Rather than hunt down and pay for another set of these DT Swiss Alpine 3 spokes and have a bunch of spokes I can't use and maybe try to sell them on eBay for less than I paid, I'm looking at these Cyclo spoke threaders so I can use the spokes I have.
Do you see a problem with adding additional thread length to an already threaded spoke? As I understand it you roll the threads in stages with the threading head - so lets say I grind or cut 2 mm off a spoke, do you think it would be problematic to match it up to the portion of the threads that are already there and then add additional length to the threaded area?
Rather than hunt down and pay for another set of these DT Swiss Alpine 3 spokes and have a bunch of spokes I can't use and maybe try to sell them on eBay for less than I paid, I'm looking at these Cyclo spoke threaders so I can use the spokes I have.

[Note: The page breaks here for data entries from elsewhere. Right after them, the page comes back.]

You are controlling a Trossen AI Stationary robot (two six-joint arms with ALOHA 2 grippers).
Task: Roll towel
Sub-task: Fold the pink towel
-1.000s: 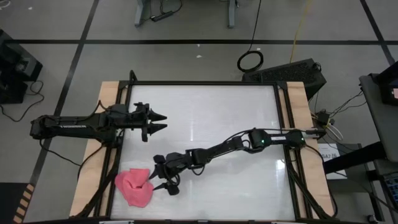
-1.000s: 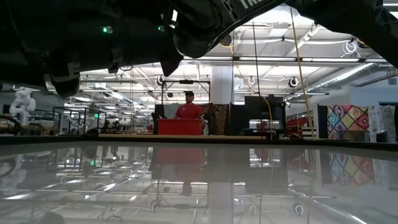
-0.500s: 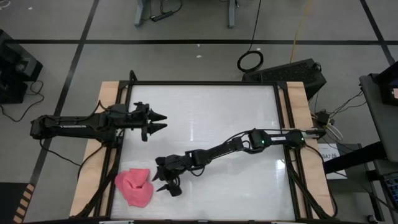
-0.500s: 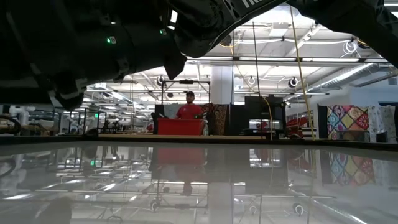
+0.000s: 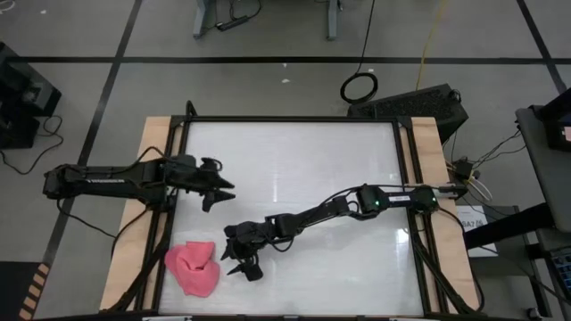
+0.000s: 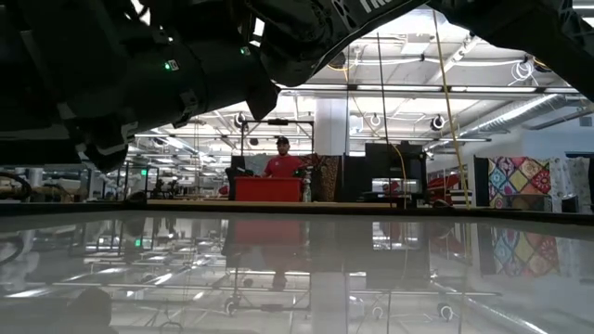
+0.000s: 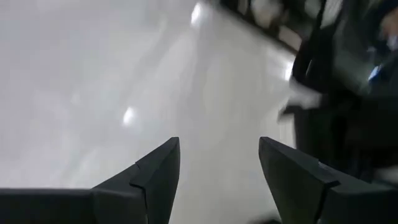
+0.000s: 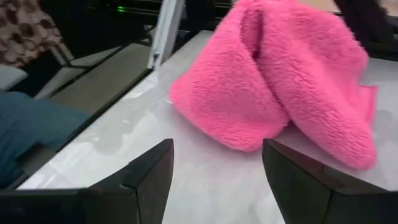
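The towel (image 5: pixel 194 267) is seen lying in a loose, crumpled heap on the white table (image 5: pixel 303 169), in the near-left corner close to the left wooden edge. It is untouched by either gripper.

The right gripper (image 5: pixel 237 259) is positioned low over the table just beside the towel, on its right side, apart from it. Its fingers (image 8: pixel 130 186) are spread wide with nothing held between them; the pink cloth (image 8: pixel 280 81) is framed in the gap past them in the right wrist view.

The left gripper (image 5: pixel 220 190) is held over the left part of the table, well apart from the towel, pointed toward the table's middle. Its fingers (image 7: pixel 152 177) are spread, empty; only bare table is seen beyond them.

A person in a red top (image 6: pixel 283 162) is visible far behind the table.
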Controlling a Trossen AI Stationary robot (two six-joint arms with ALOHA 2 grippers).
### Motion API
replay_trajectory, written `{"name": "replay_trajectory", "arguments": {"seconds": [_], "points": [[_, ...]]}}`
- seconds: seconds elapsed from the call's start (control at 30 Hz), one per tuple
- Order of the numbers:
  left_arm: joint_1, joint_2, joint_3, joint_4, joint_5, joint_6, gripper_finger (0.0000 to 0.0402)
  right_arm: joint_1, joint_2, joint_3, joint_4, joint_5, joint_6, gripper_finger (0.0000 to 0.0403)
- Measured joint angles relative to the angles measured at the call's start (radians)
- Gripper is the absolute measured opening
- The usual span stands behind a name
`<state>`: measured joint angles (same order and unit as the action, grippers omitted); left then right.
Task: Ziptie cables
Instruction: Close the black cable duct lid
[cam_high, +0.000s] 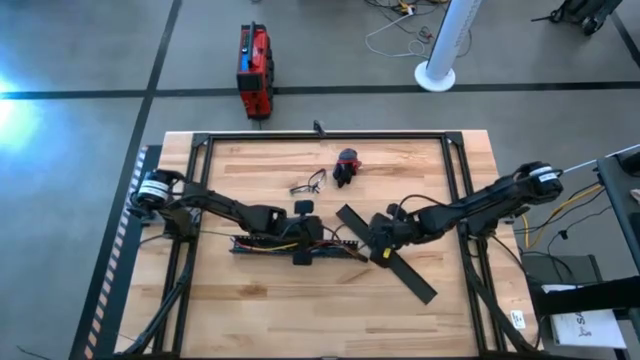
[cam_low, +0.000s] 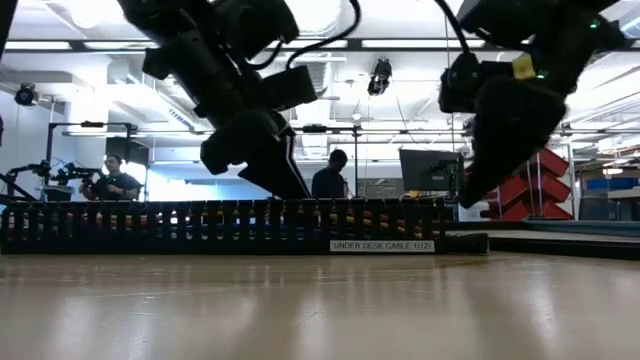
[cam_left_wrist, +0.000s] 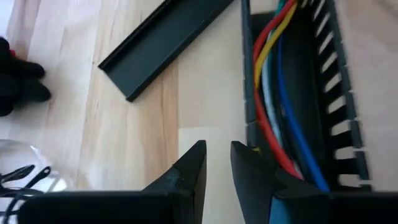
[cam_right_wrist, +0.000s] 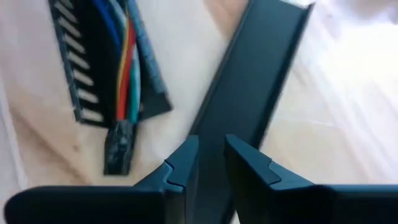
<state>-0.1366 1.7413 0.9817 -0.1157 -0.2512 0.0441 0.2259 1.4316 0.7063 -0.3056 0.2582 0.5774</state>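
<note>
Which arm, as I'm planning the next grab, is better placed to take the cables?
Left, likely. The left gripper hovers at the duct edge, right by the cables lying in it. The right gripper is over the cover, cables off to one side.

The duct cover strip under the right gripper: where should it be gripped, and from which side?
Grip the duct cover strip across its narrow width, from straight above, near the end by the slotted duct. It lies flat with raised edges that the fingers can pinch. The right gripper hangs over it, slightly open.
</note>
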Motion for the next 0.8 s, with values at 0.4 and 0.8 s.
{"name": "replay_trajectory", "arguments": {"seconds": [0.4,0.8], "points": [[-0.047,-0.064,-0.151,0.271,0.036,-0.038,0.0059,0.116,0.154,-0.001,0.100,0.015,0.058,0.0072],[-0.050,-0.082,-0.136,0.282,0.035,-0.027,0.0059,0.113,0.236,0.004,0.104,0.098,0.059,0.0026]]}}
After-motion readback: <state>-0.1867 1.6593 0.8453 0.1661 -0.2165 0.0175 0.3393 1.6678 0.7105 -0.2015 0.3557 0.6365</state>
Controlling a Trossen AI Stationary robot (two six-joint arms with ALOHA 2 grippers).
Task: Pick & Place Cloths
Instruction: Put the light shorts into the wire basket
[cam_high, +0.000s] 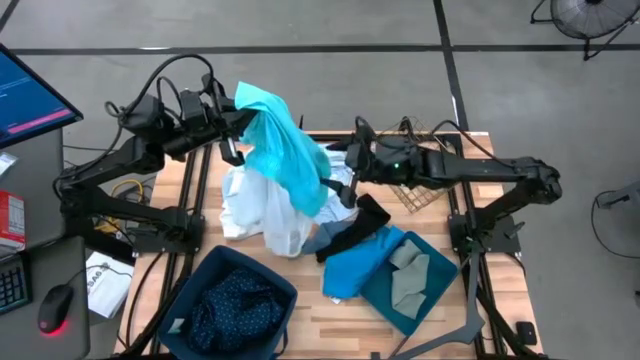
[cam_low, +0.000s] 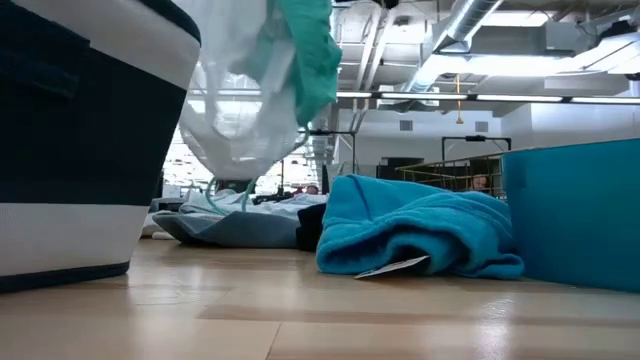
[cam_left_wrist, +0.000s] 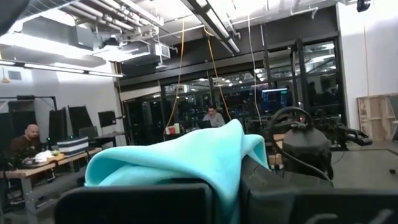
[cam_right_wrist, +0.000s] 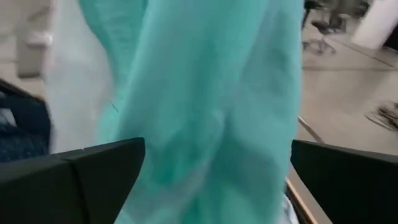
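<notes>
Turquoise cloth (cam_high: 285, 150) — hanging above the worktop (cam_high: 330, 320), pinched in our left gripper (cam_high: 243, 122).
We are spreading the right gripper (cam_high: 343, 188) fingers wide at its lower edge — closing only once the fabric sits between them.

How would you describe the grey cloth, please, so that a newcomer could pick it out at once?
Start at the wooden table and find the open teal bin lying at its near right corner. The grey cloth lies inside that bin, beside a bright blue cloth spilling over its edge; it alone is dull grey and fully inside.
</notes>
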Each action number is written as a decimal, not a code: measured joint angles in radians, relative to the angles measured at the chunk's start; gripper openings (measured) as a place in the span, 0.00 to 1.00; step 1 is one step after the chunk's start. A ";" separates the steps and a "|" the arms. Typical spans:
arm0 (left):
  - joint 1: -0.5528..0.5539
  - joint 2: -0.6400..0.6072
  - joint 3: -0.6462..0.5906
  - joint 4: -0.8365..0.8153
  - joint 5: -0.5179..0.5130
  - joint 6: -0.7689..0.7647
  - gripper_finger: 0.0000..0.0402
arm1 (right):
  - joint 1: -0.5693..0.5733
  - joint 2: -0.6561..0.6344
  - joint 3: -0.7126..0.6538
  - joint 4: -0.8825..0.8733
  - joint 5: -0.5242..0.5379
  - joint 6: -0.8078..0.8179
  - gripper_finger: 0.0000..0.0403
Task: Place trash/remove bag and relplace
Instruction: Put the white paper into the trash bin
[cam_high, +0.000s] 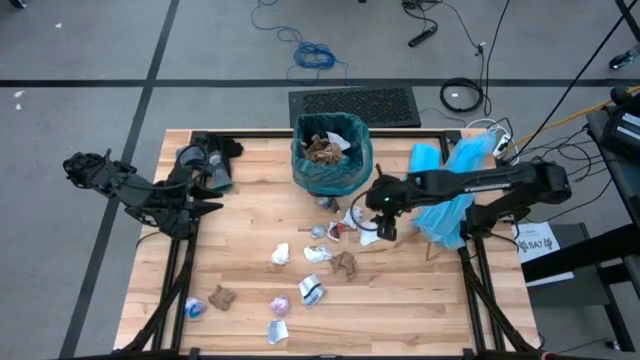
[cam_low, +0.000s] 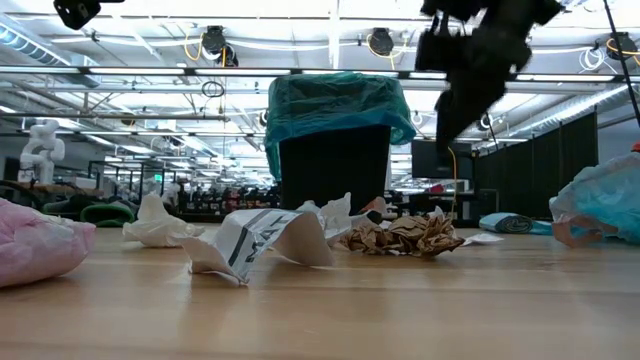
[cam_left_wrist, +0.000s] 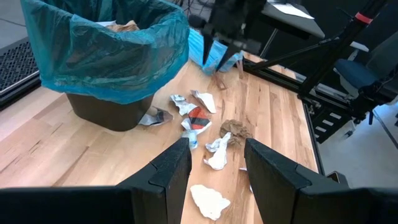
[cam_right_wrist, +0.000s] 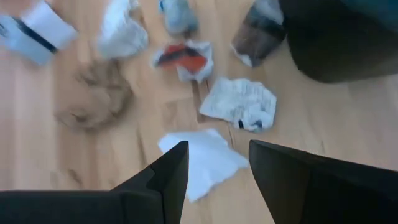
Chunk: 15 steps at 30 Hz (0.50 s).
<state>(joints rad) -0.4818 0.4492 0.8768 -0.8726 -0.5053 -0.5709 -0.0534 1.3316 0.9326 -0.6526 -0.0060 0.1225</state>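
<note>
The wooden tabletop (cam_high: 420, 300) has scraps of trash all over it, and the bin with the teal bag (cam_high: 332, 155) stands at the back. My right pincer (cam_right_wrist: 214, 165) hangs with its fingers apart, holding nothing. A flat white scrap (cam_right_wrist: 202, 158) lies right under it, so I think I go straight down. My left pincer (cam_left_wrist: 214, 168) waits far off, fingers apart too

i see a dark teal bag (cam_high: 332, 160) in a black bin (cam_low: 334, 168), brown paper wads (cam_high: 344, 263), white scraps (cam_right_wrist: 202, 158), a red and white wrapper (cam_right_wrist: 183, 59), and a light wood table (cam_high: 420, 300).
</note>
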 joint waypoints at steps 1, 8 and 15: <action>0.000 0.000 0.000 0.000 0.000 0.000 0.38 | -0.003 0.021 -0.006 -0.002 0.000 -0.020 0.40; 0.000 0.000 0.000 0.000 0.001 0.000 0.38 | -0.024 0.159 -0.008 0.029 -0.002 -0.152 0.40; 0.000 0.000 0.000 0.000 0.007 0.001 0.38 | -0.052 0.252 -0.008 0.052 -0.050 -0.227 0.40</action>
<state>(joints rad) -0.4820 0.4492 0.8768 -0.8726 -0.4980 -0.5701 -0.1053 1.5832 0.9245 -0.6004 -0.0564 -0.1043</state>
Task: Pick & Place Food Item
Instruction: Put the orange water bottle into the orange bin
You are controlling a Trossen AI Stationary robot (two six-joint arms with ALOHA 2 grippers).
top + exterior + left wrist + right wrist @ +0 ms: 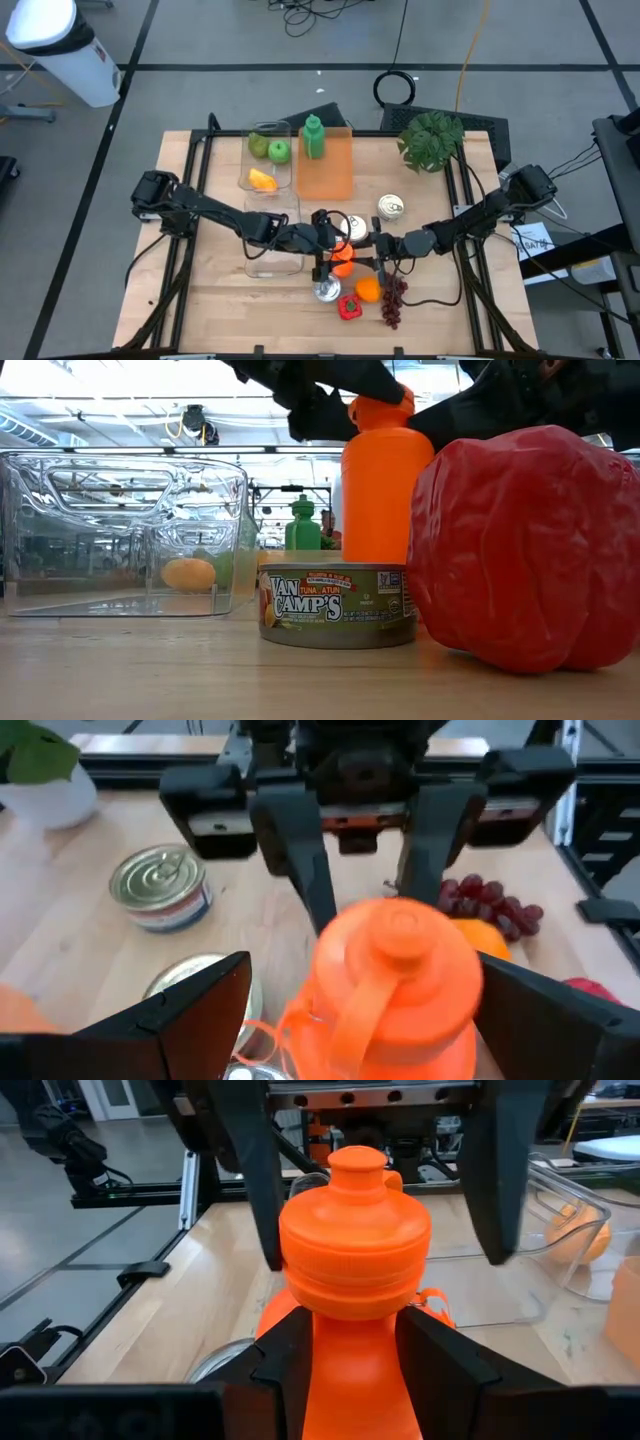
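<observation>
Inside clear bin: green fruits, orange piece.

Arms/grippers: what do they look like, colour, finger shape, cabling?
Both arms are dark, black jointed links with black cables trailing from the bases. The left gripper and right gripper each have two flat, dark, wedge-shaped fingers. No markings legible.

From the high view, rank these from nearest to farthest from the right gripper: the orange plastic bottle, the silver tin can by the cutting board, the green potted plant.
1. Orange plastic bottle: clamped in the right gripper.
2. Silver tin can: just behind it.
3. Green potted plant: back right corner.
</observation>
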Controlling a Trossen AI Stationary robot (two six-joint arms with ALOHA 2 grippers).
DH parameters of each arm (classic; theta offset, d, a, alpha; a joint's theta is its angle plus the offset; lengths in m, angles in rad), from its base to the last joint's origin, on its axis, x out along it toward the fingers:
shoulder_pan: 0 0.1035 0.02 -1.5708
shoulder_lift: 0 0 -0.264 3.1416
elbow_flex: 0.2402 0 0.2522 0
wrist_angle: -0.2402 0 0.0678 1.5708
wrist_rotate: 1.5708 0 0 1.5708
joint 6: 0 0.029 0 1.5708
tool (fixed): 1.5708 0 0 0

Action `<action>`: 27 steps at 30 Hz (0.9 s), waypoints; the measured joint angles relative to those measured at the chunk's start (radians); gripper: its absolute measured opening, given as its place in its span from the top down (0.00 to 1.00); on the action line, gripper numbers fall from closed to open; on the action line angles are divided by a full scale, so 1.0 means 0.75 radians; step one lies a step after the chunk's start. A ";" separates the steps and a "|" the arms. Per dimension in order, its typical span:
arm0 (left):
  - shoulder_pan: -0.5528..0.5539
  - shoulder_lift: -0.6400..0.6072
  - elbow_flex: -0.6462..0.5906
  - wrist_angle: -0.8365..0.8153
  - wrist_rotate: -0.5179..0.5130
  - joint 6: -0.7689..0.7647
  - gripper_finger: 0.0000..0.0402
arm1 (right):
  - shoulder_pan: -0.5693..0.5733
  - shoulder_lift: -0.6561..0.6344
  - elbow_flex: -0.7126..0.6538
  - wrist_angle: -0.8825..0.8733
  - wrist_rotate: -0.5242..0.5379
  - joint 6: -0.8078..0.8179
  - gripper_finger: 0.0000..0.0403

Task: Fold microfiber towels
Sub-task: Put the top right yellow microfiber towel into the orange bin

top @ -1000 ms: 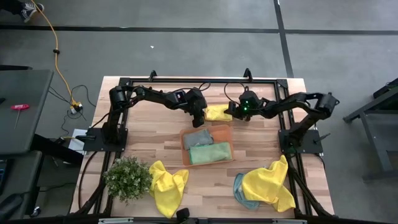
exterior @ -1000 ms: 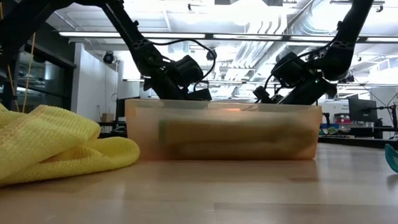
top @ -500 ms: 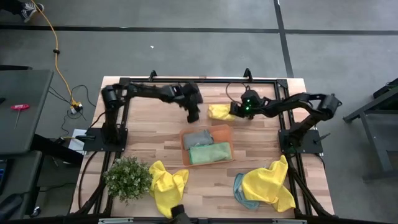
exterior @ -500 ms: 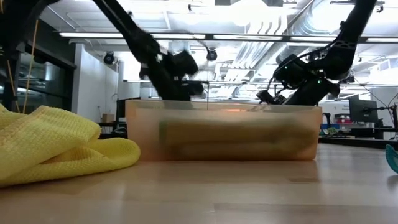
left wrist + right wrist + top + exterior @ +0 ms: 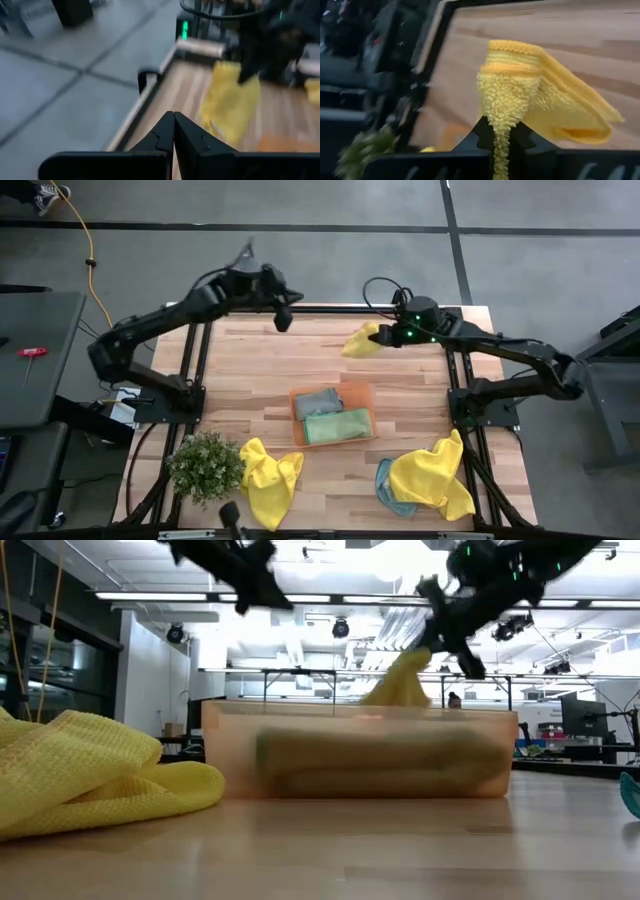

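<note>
Overhead and table-level views of the folding table (image 5: 240, 370). The orange tray (image 5: 365, 390) at the table's middle serves as landmark; it holds a grey-blue towel (image 5: 318, 402) and a pale green towel (image 5: 338, 425), both folded flat. Beyond the tray's far side, the right gripper (image 5: 383, 338) is clenched on a yellow towel (image 5: 360, 340), which hangs from it clear of the wood, seen above the tray's rim at table level (image 5: 400, 682). The left gripper (image 5: 284, 319) is closed on nothing and raised over the table's far edge, away from the tray. Nearer than the tray lie two more yellow towels (image 5: 268, 478) (image 5: 432, 475), the second partly covering a light blue towel (image 5: 388, 485). A potted plant (image 5: 205, 465) stands beside the first.
</note>
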 joint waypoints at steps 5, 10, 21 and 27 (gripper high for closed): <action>-0.001 -0.073 0.002 0.072 0.001 -0.045 1.00 | 0.174 0.078 0.181 -0.040 -0.015 0.027 1.00; -0.001 -0.082 0.001 0.064 0.001 -0.057 1.00 | 0.336 0.244 0.310 -0.030 -0.131 0.023 1.00; -0.002 -0.077 0.001 0.025 0.007 -0.055 1.00 | 0.497 0.585 0.433 0.348 -0.286 -0.070 1.00; -0.002 -0.077 0.001 0.022 0.008 -0.030 1.00 | 0.525 0.619 0.434 0.351 -0.265 -0.099 1.00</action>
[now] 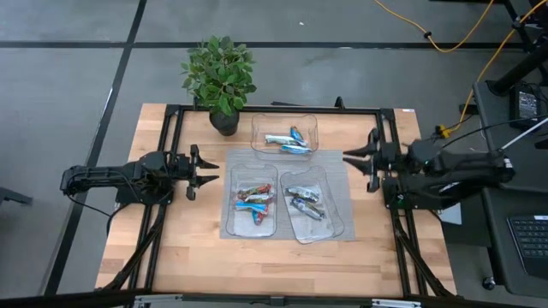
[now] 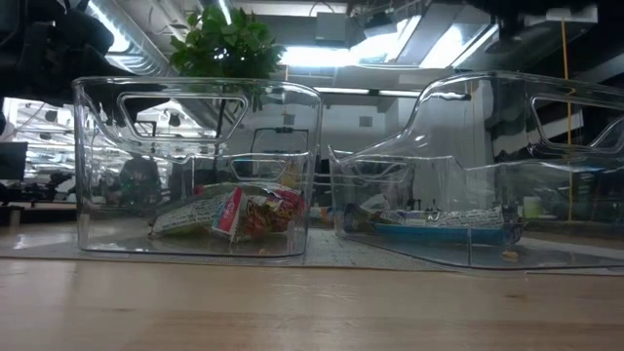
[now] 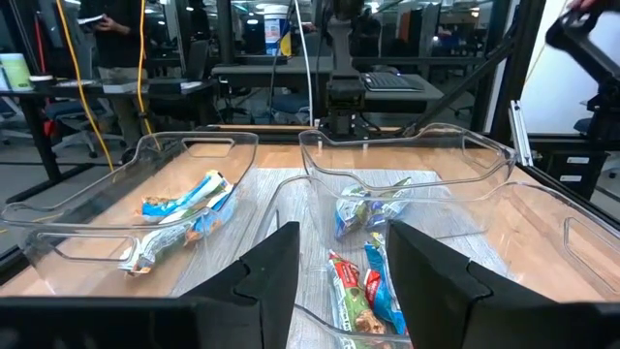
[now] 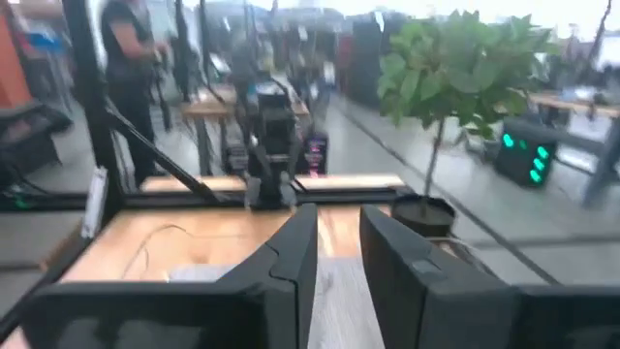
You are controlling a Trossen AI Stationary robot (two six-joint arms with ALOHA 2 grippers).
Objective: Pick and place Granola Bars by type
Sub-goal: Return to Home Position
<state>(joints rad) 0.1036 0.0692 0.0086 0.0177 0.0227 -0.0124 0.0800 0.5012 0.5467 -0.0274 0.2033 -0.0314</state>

Do you see a problem with adding additional thread length to an already threaded spoke? As I understand it you roll the threads in stages with the threading head - so lets say I grind or cut 2 mm off a spoke, do you think it would be problematic to match it up to the portion of the threads that are already there and then add additional length to the threaded area?
Take one of your nipples and thread it onto a spoke that has not been inserted into the rim and see how far you can thread it on with your fingers. You can safely go well beyond that point with a spoke wrench.
As to the question about shortening spokes, I do it all the time, but I have shop grade equipment to do it with. My Morizumi spoke cutter will easily cut and rethread a spoke by as little as 2 mm.Other machines might not handle the job as well.
This article explains why spokes a little too long are not a problem and may actually be beneficial. https://www.wheelfanatyk.com/blog/nipple-threads/
Last edited by Dan Burkhart; 10-08-21 at 06:23 AM.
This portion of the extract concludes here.